**Your objective:**
All lines below containing the string "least" are to be copied.

*** Begin section ***

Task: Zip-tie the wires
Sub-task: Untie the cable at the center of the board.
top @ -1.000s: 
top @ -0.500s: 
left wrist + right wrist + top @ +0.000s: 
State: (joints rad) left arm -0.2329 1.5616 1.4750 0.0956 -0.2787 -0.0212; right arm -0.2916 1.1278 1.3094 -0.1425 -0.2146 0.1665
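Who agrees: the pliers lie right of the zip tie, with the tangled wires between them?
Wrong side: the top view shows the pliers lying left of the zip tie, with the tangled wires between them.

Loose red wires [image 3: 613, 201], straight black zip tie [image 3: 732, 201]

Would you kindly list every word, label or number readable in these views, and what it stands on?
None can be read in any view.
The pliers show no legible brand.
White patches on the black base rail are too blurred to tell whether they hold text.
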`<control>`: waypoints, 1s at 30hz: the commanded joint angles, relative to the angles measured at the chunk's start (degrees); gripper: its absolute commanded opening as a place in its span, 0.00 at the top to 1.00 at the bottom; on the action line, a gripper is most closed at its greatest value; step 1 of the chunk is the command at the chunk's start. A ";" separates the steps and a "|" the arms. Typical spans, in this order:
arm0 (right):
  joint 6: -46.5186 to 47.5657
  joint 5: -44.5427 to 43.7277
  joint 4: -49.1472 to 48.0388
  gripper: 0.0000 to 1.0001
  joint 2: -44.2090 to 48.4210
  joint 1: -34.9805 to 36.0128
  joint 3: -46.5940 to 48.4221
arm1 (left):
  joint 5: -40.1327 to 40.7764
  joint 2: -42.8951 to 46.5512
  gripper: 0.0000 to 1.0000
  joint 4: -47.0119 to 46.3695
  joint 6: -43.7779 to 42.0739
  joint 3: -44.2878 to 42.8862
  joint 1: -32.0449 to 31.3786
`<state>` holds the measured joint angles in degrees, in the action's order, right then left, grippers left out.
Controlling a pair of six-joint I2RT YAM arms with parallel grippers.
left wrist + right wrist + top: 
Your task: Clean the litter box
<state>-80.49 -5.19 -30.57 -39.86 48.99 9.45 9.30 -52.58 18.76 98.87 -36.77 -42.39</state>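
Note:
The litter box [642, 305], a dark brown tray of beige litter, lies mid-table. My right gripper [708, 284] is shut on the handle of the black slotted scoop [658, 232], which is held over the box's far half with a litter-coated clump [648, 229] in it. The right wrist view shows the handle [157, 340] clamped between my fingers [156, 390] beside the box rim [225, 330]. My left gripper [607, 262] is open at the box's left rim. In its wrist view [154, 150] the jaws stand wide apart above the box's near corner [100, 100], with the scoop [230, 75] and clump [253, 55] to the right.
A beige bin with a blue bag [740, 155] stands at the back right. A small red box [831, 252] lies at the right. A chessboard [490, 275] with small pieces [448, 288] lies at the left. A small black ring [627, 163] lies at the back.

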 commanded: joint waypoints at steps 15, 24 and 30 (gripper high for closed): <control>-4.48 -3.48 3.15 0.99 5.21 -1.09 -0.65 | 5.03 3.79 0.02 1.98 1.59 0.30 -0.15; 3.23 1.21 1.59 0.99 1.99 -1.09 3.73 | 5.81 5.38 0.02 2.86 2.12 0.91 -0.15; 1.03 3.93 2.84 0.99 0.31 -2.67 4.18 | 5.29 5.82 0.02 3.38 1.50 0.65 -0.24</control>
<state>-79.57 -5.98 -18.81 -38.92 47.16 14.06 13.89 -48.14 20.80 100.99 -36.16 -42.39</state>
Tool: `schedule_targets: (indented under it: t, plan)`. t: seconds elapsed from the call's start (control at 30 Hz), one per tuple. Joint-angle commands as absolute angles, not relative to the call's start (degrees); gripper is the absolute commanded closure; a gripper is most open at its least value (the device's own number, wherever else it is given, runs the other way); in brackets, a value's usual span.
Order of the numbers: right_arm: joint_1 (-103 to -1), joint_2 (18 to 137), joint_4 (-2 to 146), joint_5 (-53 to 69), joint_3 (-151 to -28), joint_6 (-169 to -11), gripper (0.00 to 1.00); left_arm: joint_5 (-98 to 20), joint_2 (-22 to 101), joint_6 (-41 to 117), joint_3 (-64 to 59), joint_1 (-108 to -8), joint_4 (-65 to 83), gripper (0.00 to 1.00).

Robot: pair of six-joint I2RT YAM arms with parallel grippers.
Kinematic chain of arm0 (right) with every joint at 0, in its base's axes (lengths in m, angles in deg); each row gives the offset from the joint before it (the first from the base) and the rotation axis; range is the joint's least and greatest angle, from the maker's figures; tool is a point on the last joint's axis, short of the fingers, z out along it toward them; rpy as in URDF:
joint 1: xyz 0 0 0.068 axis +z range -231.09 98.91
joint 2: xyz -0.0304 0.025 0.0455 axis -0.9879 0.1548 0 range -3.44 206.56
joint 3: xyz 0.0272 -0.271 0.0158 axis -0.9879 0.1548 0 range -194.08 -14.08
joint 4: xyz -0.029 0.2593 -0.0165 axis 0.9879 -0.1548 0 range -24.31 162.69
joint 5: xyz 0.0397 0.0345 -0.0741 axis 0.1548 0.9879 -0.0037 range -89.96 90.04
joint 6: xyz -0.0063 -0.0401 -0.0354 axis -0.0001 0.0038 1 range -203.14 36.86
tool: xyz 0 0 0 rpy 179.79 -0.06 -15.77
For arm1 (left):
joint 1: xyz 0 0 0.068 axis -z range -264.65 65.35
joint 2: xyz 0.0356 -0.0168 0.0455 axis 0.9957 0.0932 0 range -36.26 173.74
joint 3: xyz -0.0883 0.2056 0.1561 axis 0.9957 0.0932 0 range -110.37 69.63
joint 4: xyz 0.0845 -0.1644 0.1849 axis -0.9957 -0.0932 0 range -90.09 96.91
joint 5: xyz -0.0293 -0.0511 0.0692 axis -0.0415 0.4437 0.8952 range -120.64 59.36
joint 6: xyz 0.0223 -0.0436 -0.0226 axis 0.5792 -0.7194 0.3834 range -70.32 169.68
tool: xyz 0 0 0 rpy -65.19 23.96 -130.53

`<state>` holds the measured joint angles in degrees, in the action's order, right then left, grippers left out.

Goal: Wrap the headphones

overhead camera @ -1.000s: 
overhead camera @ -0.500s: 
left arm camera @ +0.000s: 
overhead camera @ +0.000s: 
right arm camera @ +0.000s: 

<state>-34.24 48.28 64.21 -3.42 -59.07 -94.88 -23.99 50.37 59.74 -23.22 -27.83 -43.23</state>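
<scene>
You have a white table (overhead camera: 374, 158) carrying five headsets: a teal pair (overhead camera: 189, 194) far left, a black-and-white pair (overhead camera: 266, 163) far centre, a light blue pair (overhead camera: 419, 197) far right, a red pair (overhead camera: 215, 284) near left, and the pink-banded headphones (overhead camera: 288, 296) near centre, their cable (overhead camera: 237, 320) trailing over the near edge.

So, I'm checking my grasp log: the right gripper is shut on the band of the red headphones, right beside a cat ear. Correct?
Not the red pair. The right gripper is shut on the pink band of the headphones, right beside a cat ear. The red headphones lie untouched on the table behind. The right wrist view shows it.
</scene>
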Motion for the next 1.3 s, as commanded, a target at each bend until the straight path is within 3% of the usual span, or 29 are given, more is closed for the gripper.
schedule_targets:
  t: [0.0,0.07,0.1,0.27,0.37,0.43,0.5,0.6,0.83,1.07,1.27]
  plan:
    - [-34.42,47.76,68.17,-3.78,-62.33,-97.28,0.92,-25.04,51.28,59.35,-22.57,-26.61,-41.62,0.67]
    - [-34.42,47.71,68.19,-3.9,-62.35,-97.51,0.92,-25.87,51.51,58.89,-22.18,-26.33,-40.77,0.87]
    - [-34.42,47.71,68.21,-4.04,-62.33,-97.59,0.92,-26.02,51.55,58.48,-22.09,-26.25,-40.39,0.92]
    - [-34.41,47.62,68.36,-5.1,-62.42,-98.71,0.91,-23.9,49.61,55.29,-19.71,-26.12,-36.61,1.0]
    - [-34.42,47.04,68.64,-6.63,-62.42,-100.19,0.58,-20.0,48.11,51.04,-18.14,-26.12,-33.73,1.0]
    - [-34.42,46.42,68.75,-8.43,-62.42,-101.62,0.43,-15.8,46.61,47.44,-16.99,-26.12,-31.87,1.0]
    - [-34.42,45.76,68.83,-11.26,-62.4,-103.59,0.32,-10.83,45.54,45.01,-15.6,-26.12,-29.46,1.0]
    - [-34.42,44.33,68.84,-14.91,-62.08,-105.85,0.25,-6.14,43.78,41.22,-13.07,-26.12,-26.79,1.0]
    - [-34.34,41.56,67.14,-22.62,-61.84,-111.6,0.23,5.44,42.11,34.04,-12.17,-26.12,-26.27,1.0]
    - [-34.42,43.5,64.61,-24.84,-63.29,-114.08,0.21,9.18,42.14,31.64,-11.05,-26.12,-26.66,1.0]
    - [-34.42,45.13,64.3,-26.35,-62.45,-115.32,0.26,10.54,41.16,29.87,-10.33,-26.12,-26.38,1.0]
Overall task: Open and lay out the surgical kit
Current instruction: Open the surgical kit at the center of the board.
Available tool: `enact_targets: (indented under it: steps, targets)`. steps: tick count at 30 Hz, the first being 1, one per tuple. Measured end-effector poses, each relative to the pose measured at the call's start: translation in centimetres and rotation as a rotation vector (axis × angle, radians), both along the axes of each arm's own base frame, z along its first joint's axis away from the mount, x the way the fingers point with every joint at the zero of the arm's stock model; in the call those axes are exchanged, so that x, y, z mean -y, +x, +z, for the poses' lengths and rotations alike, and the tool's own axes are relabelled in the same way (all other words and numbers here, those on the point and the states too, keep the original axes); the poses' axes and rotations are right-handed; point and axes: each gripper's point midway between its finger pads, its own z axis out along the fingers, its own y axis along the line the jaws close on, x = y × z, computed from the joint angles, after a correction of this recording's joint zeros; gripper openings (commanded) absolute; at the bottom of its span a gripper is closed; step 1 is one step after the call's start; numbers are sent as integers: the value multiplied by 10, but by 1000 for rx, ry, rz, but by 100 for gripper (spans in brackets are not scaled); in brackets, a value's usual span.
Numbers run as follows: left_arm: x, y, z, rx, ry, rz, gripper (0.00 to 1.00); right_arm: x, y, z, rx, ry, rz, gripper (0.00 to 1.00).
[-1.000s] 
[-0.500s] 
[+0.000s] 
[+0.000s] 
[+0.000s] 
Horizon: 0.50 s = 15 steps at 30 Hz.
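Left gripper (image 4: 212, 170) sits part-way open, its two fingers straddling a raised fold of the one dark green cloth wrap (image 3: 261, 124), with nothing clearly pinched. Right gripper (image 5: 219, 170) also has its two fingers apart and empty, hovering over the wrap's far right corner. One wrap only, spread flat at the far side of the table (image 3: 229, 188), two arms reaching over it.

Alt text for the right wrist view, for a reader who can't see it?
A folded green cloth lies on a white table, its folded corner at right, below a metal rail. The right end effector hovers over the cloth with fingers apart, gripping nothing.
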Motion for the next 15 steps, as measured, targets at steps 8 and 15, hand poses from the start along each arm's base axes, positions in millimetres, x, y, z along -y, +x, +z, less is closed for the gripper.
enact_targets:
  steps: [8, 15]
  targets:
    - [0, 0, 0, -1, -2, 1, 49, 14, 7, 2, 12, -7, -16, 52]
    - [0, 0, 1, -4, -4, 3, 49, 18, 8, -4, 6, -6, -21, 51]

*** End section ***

**Answer to the problem:**
Tool: `schedule_targets: (indented under it: t, plan)`. t: seconds elapsed from the call's start (control at 30 Hz), one per tuple. Joint-angle commands as absolute angles, not relative to the call's start (degrees); gripper is the absolute commanded closure; a gripper is most open at its least value (the device's own number, wherever else it is given, runs the other way); in brackets, a value's usual span.
Kinematic chain of arm0 (right) with every joint at 0, in its base's axes (lengths in m, angles in deg); each row gives the offset from the joint before it (the first from the base) and the rotation axis; range is the joint's least and greatest angle, from the maker's figures; tool is a point on the last joint's axis, short of the fingers, z out along it toward them; rpy as in URDF:

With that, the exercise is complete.